▸ **TASK ITEM**: Every entry must be transcribed exactly. Pictures are not part of the copy.

▸ **DATA FOR PROCESSING**:
============

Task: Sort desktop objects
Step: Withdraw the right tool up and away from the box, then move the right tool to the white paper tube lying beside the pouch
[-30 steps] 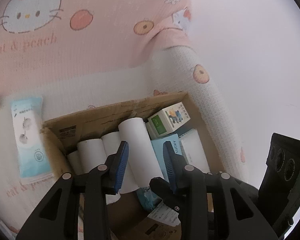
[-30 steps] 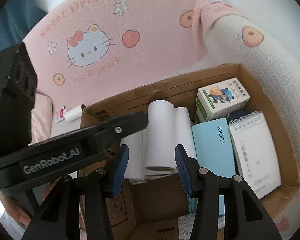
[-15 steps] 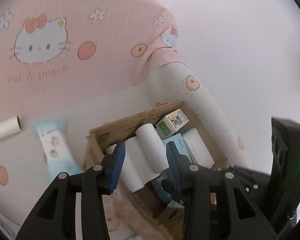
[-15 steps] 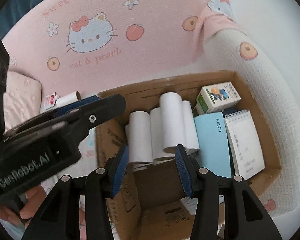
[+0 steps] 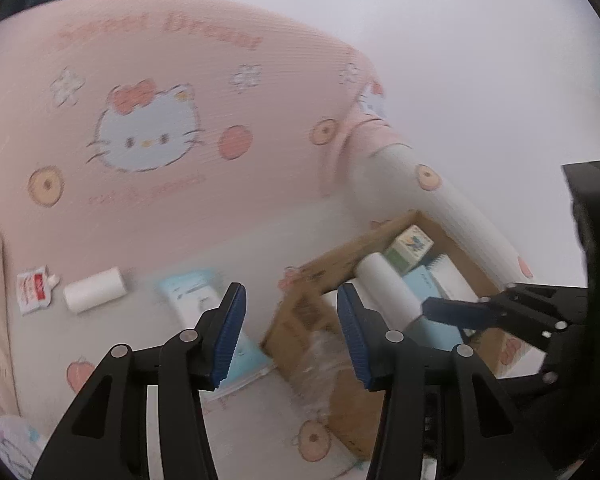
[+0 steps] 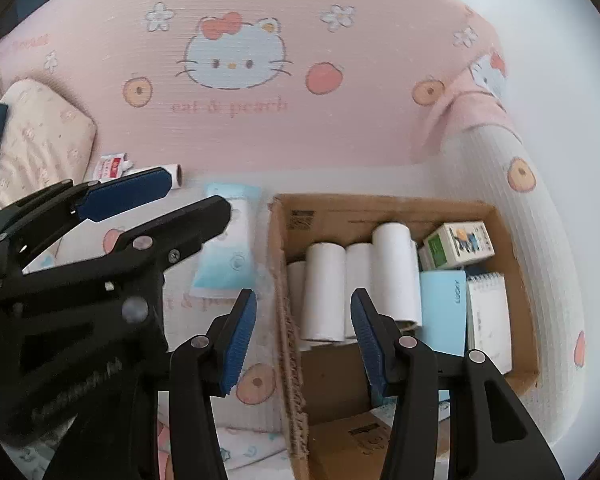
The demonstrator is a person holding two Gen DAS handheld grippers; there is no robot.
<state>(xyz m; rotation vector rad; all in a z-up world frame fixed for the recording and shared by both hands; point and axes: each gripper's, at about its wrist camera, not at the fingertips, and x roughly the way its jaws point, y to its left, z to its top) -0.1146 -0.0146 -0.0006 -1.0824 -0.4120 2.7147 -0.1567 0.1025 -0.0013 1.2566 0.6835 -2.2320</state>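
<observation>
While both grippers hang empty above the bedding, the main risk, in my judgement, is a mis-aimed reach: the left wrist view is motion-blurred, so closing on anything from this pose could miss or clip the box wall. Left gripper: jaws wide apart, nothing between the pads, touching nothing; the gap frames the blue pack at lower centre and the near corner of the box. Right gripper: jaws equally spread, empty, poised over the left wall of the box, with the rolls just beyond its right finger. A drop here could catch that cardboard edge and shift the box. Inside the box, centre right of the right view: upright white rolls, a small carton, a blue book and a notepad, packed tight, so adding more may topple a roll. Left to sort, judging by what lies outside: the blue pack just left of the box, a loose roll and a sachet at middle left of the left view, well apart from the box. The two grippers sit close together; a crossing reach could knock them.
</observation>
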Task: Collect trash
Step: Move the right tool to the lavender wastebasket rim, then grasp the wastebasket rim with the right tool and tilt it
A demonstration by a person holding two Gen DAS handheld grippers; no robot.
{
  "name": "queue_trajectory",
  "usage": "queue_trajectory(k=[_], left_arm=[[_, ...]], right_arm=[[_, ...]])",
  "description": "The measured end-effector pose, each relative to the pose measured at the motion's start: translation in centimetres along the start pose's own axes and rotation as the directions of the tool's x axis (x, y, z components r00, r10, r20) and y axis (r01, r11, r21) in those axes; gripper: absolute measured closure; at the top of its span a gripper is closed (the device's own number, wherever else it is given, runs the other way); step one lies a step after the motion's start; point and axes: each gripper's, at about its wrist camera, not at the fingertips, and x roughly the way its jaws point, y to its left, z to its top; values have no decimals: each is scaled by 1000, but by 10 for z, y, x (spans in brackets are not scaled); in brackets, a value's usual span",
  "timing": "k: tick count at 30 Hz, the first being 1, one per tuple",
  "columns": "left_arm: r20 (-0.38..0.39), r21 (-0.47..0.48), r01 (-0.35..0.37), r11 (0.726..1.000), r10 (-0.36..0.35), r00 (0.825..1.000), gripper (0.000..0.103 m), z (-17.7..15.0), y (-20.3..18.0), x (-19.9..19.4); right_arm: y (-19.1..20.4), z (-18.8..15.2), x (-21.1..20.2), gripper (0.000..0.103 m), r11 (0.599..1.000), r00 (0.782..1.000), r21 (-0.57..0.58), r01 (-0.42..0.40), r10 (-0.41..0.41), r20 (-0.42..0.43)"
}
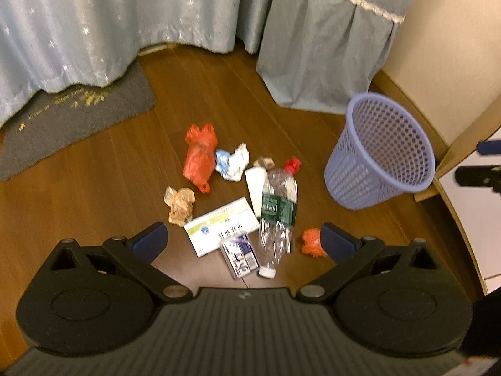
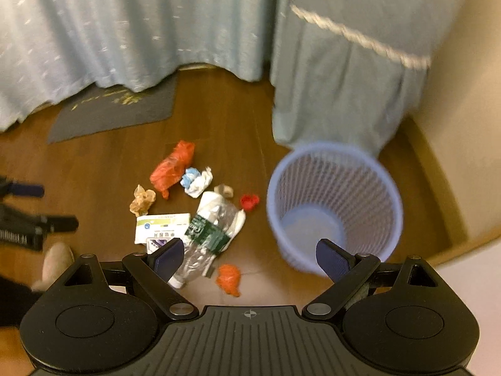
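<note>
Trash lies scattered on the wooden floor: a clear plastic bottle with a green label, a white medicine box, a red plastic bag, crumpled white-blue paper, a brown wad and orange scraps. A purple mesh bin stands upright to the right. My left gripper hovers open above the pile, holding nothing. My right gripper is open between the pile and the bin, also holding nothing.
Pale blue curtains and a skirted blue cover hang at the back. A grey mat lies at the left. A cream wall stands behind the bin. A person's slipper shows at the left of the right wrist view.
</note>
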Motion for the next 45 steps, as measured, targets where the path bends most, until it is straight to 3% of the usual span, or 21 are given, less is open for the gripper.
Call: queue_trajectory(k=[9,17,20,23,28,35,45], left_arm=[[89,96,-59,994,51,995,1,51,-2,-52],[112,179,-68,981,48,993,1,86,6,-64],[92,201,-26,979,7,996,1,89,19,-42],[89,231,-5,973,-16,996,1,85,32,-8],[55,195,74,978,-87,995,1,69,57,53],[56,130,93,987,-101,993,1,42,76,118],[96,133,88,987,-101,990,1,22,85,159]], right_arm=[[-35,44,-56,13,996,993,-91,-2,13,119],[-79,42,-27,13,994,981,-90,-68,83,174],[-91,24,7,13,996,980,-44,-81,88,176],[-86,-3,56,14,998,984,-60,-37,47,169],[-62,-47,123,14,985,983,-172,-21,52,175],[-46,-73,183,14,975,977,-220,-32,77,197],[-43,-91,227,42,963,973,-267,26,36,226]])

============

▸ **ANSWER BOX**:
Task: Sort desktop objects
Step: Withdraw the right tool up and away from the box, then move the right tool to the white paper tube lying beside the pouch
[-30 steps] 
[-30 steps] 
[-15 steps] 
[-15 steps] 
[+0 steps] 
[+0 steps] 
The demonstrator is a person holding two Gen DAS handheld grippers; there is no robot.
<state>(xyz m; rotation vector rad; all in a z-up world frame fixed for the recording and shared by both hands; point and axes: each gripper's, at about its wrist camera, not at the fingertips, and x roughly the way its jaws point, y to its left, z to its top) -0.1146 -0.0146 -0.0006 -1.0824 -0.4120 2.7147 -0.1567 0.1025 -0.0013 1.2566 0.6835 -2.2320</state>
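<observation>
While both grippers hang empty above the bedding, the main risk, in my judgement, is a mis-aimed reach: the left wrist view is motion-blurred, so closing on anything from this pose could miss or clip the box wall. Left gripper: jaws wide apart, nothing between the pads, touching nothing; the gap frames the blue pack at lower centre and the near corner of the box. Right gripper: jaws equally spread, empty, poised over the left wall of the box, with the rolls just beyond its right finger. A drop here could catch that cardboard edge and shift the box. Inside the box, centre right of the right view: upright white rolls, a small carton, a blue book and a notepad, packed tight, so adding more may topple a roll. Left to sort, judging by what lies outside: the blue pack just left of the box, a loose roll and a sachet at middle left of the left view, well apart from the box. The two grippers sit close together; a crossing reach could knock them.
</observation>
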Task: Collect trash
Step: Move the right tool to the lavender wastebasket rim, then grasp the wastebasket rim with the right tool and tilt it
A demonstration by a person holding two Gen DAS handheld grippers; no robot.
{
  "name": "queue_trajectory",
  "usage": "queue_trajectory(k=[_], left_arm=[[_, ...]], right_arm=[[_, ...]])",
  "description": "The measured end-effector pose, each relative to the pose measured at the motion's start: translation in centimetres along the start pose's own axes and rotation as the directions of the tool's x axis (x, y, z components r00, r10, r20) and y axis (r01, r11, r21) in those axes; gripper: absolute measured closure; at the top of its span a gripper is closed (the device's own number, wherever else it is given, runs the other way); step one lies a step after the motion's start; point and axes: each gripper's, at about its wrist camera, not at the fingertips, and x roughly the way its jaws point, y to its left, z to its top; values have no decimals: each is scaled by 1000, but by 10 for z, y, x (spans in brackets are not scaled); in brackets, a value's usual span",
  "timing": "k: tick count at 30 Hz, the first being 1, one per tuple",
  "columns": "left_arm: r20 (-0.38..0.39), r21 (-0.47..0.48), r01 (-0.35..0.37), r11 (0.726..1.000), r10 (-0.36..0.35), r00 (0.825..1.000), gripper (0.000..0.103 m), z (-17.7..15.0), y (-20.3..18.0), x (-19.9..19.4); right_arm: y (-19.1..20.4), z (-18.8..15.2), x (-21.1..20.2), gripper (0.000..0.103 m), r11 (0.599..1.000), r00 (0.782..1.000), r21 (-0.57..0.58), r01 (-0.42..0.40), r10 (-0.41..0.41), r20 (-0.42..0.43)"
}
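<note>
Trash lies scattered on the wooden floor: a clear plastic bottle with a green label, a white medicine box, a red plastic bag, crumpled white-blue paper, a brown wad and orange scraps. A purple mesh bin stands upright to the right. My left gripper hovers open above the pile, holding nothing. My right gripper is open between the pile and the bin, also holding nothing.
Pale blue curtains and a skirted blue cover hang at the back. A grey mat lies at the left. A cream wall stands behind the bin. A person's slipper shows at the left of the right wrist view.
</note>
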Motion for the next 45 steps, as measured, targets where the path bends most, until it is straight to 3% of the usual span, or 21 are given, less is open for the gripper.
Call: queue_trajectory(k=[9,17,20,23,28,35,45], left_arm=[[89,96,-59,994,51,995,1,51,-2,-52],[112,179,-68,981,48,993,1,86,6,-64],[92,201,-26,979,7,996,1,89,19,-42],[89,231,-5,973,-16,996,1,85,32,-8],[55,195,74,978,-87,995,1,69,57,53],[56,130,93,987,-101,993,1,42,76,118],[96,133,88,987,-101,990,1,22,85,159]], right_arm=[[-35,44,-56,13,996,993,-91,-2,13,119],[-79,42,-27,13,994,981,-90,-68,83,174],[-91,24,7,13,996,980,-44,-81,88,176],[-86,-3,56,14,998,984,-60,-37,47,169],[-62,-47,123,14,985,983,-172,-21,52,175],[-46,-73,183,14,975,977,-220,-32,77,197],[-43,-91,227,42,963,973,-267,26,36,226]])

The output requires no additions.